Noelle Viñas is a Uruguayan-American playwright, educator, and theater-maker from Springfield, Virginia and Montevideo, Uruguay. She is a resident playwright at Playwrights Foundation and a 2019 Djerassi Resident Artist. Her play Derecho won the 2019 John Gassner Playwriting Award, was an Honorable Mention for the 2019 Jane Chambers Award, a 2019 Playwrights Realm Writing Fellowship semifinalist and a 2019 Bay Area Playwrights Festival Finalist. Her play La Profesora was produced by TheatreFirst and is in development for a podcast called Abuelito with We Rise Production. Other past favorite jobs include being HowlRound’s first staff assistant at Emerson College, running Annandale High School’s theater program alongside Theater Without Borders in Virginia, and producing her play Apocalypse, Please in San Francisco with Kevin Vincenti. She is currently attending Brooklyn College for her MFA in Playwriting under Erin Courtney.

 

HISTORY

2018-2019 Fellows

 

 

 

 

 

 

 

 

 

Shy Richardson is a writer, performer, teaching artist, from New York City. She has performed internationally, in NYC, and has worked with youth from the barris of Barcelona, to the borough of Brooklyn. She believes wholly in the transformative nature of the arts, and their value in social justice and  reform. She hopes to see the world using her art as a tour guide, as well as continue to use poetry and hip hop to inspire and develop youth at home, and beyond its borders.

Karina Yager leads interdisciplinary research on the human dimensions of climate change. Her current NASA research  integrates satellite image analysis with ethnographic studies to understand climatic and social drivers of South American land use change. She works with indigenous pastoralists & local stakeholders to identify adaptive strategies for sustainable management of mountain ecosystems impacted by climate change.  She is Assistant Professor in Sustainability Studies, School of Marine & Atmospheric Sciences at Stony Brook University, New York.

Shy and Karina collaborated for the first time in our 2018-2019 Fellowship to explore the displacement of Puerto Ricans following Hurricane Maria. Their piece, Trés Marias, is a new performance work that explores climate justice, Puerto Rican identity, and hope after hurricanes. Weaving personal stories of loss and resilience that bridge New York, Puerto Rico, and the glacial Andes, Trés Marias is a love poem to the communities that emerge from the wreckage of displacement.

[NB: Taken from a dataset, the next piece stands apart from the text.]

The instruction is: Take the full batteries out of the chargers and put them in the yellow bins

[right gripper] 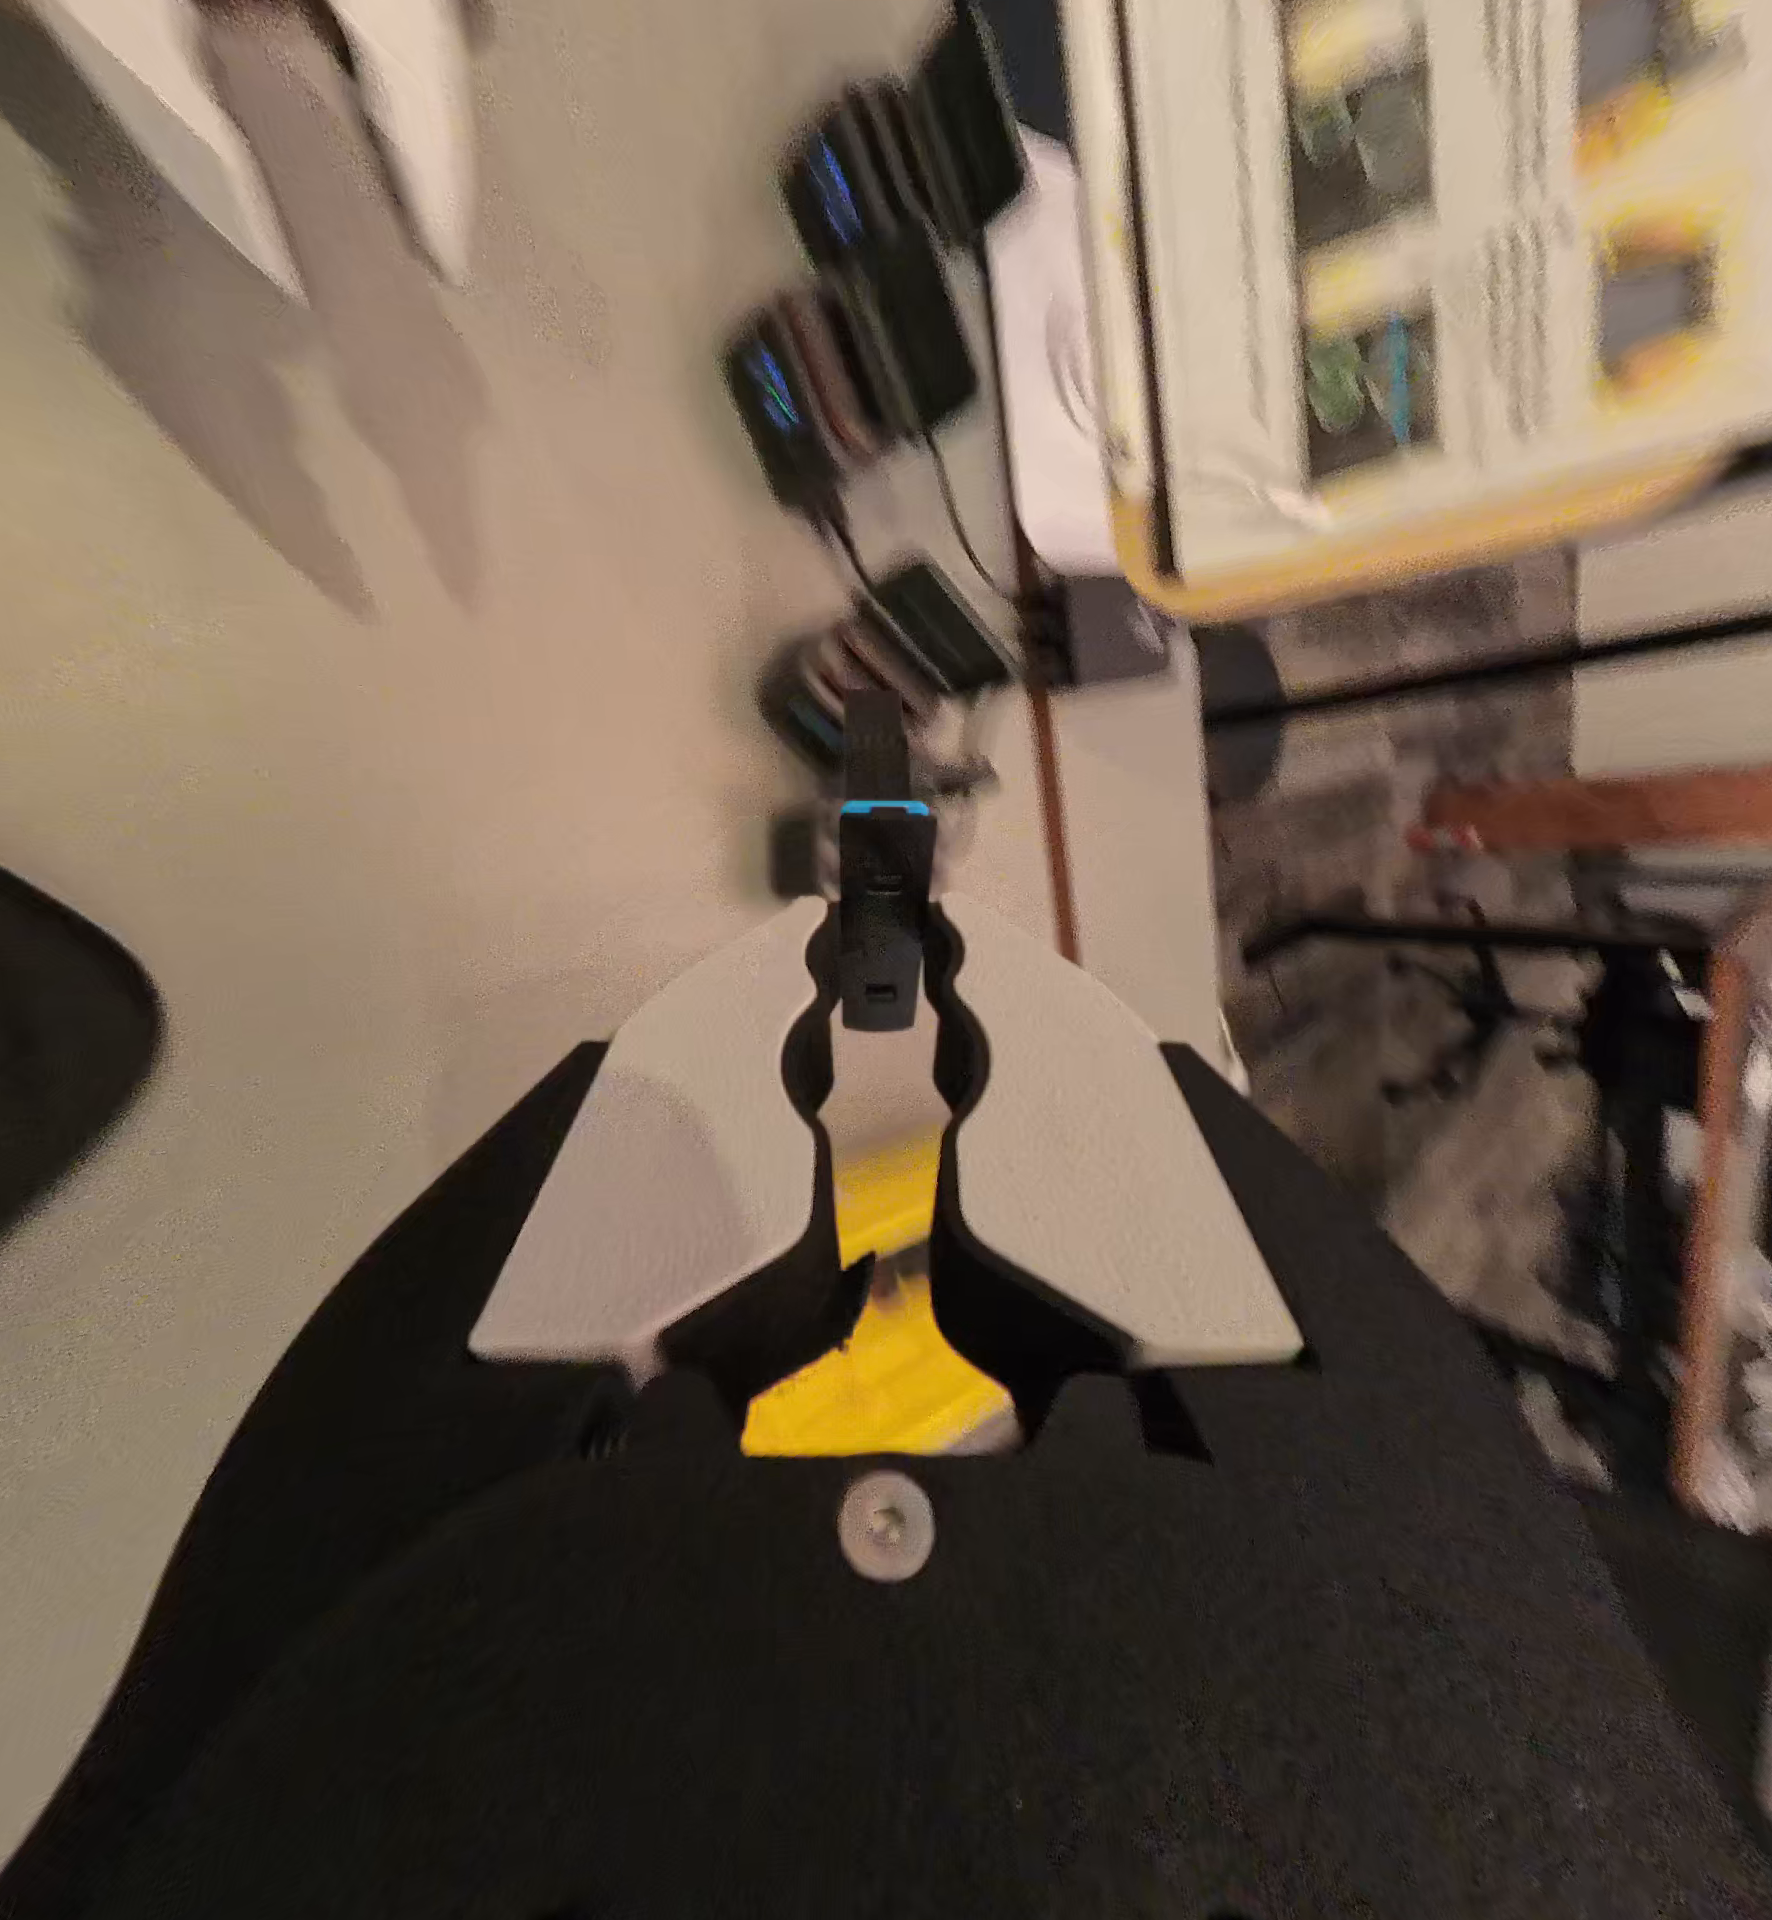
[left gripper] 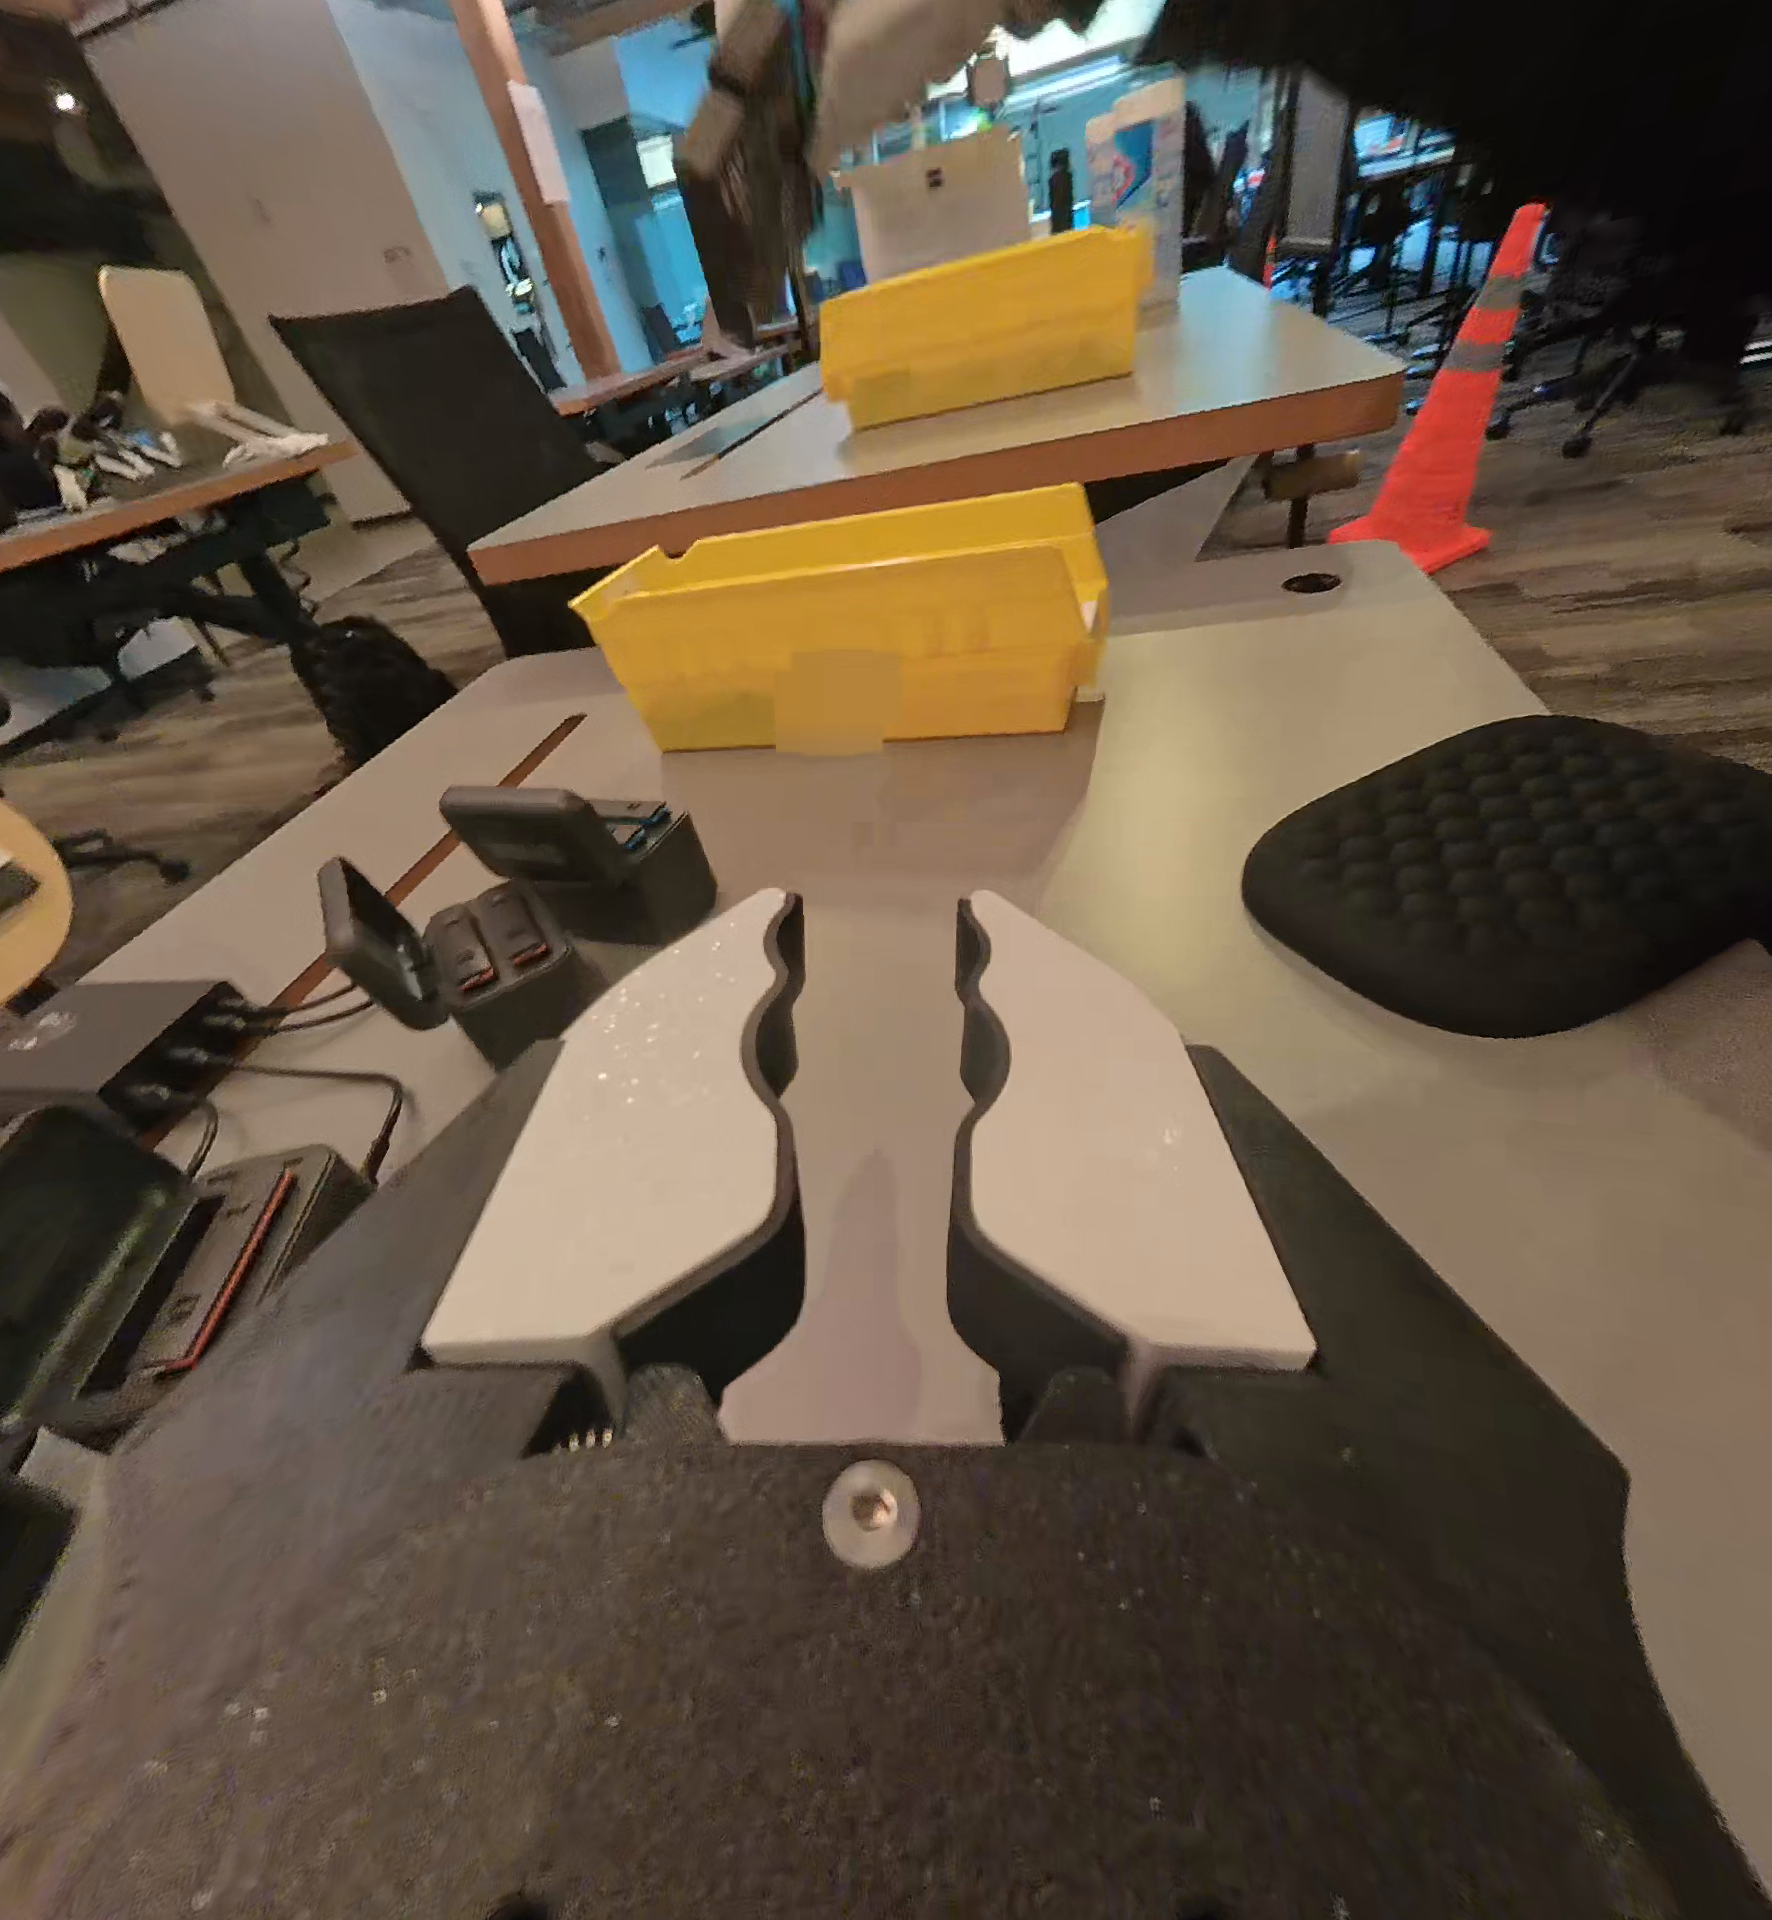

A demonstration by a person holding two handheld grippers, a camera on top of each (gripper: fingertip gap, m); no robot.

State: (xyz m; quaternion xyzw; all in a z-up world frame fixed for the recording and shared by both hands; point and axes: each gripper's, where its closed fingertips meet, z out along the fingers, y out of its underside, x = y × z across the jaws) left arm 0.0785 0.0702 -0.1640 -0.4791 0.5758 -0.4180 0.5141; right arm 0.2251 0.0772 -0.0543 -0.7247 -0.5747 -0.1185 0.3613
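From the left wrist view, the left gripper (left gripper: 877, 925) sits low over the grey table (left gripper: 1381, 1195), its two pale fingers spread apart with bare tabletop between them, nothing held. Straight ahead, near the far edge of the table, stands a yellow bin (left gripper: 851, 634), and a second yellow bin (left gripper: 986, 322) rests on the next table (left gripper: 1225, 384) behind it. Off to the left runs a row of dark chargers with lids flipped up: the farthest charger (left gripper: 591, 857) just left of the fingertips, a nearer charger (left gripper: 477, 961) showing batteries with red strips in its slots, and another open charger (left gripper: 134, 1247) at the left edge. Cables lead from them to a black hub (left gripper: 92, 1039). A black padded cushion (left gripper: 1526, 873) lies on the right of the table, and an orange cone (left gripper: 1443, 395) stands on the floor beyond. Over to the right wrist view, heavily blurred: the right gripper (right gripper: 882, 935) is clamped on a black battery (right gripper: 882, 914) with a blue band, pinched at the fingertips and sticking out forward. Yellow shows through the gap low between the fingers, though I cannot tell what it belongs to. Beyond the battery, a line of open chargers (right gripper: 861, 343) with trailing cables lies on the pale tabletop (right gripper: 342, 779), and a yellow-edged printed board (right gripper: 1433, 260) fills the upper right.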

2018-2019 Associate Fellows

In 2018-2019, performer/healer Aya Lane and photographer/filmmaker Imani Dennison created a work-in-progress performance, Drexciya Study II. Drexciya is an underwater mythical resistance story honoring the black diaspora’s complicated relationship to water. It seeks to question what can be done to help heal our relationship to water so that we don’t lose it. Click on their photos for full bios.

2018-2019 Fellowship Presentation

 

Origins

The Fellowship was piloted in the fall of 2016 in NYC with a mixed ensemble of theater and environmental professionals. Our original Fellows were Anthony Dvarskas, Nadia Foskolou, James Kennedy, Jame McCray, Stephanie Pearl, Skye Van Rensselaer. The Fellowship was managed by Alexandra Tsubota. The Fellowship was originally conceived and developed by Sergio Botero, Josh BrowneJonathan Camuzeaux, Lanxing Fu, Nada Petrovic, and Jeremy Pickard.

It was originally called the Science and Stage Collaborative Fellowship, an initiative uniting environmental professionals and theater artists in a semester-long residency to tackle pressing questions about humanity’s relationship to climate change.

The Fellowship was an opportunity to work collaboratively with professionals in other disciplines to address critical issues. Fellows actively practiced creating devised theater based on rigorous research, and learned new ways of communicating their work to a public audience.

From September-December 2016, the ensemble studied climate change topics and approaches to theater-making through a series of workshops, excursions, and rehearsals. The Fellowship culminated in the performance of a new work made by the ensemble, which took place on December 18, 2016 as the centerpiece of Superhero Clubhouse’s annual Solstice Celebration.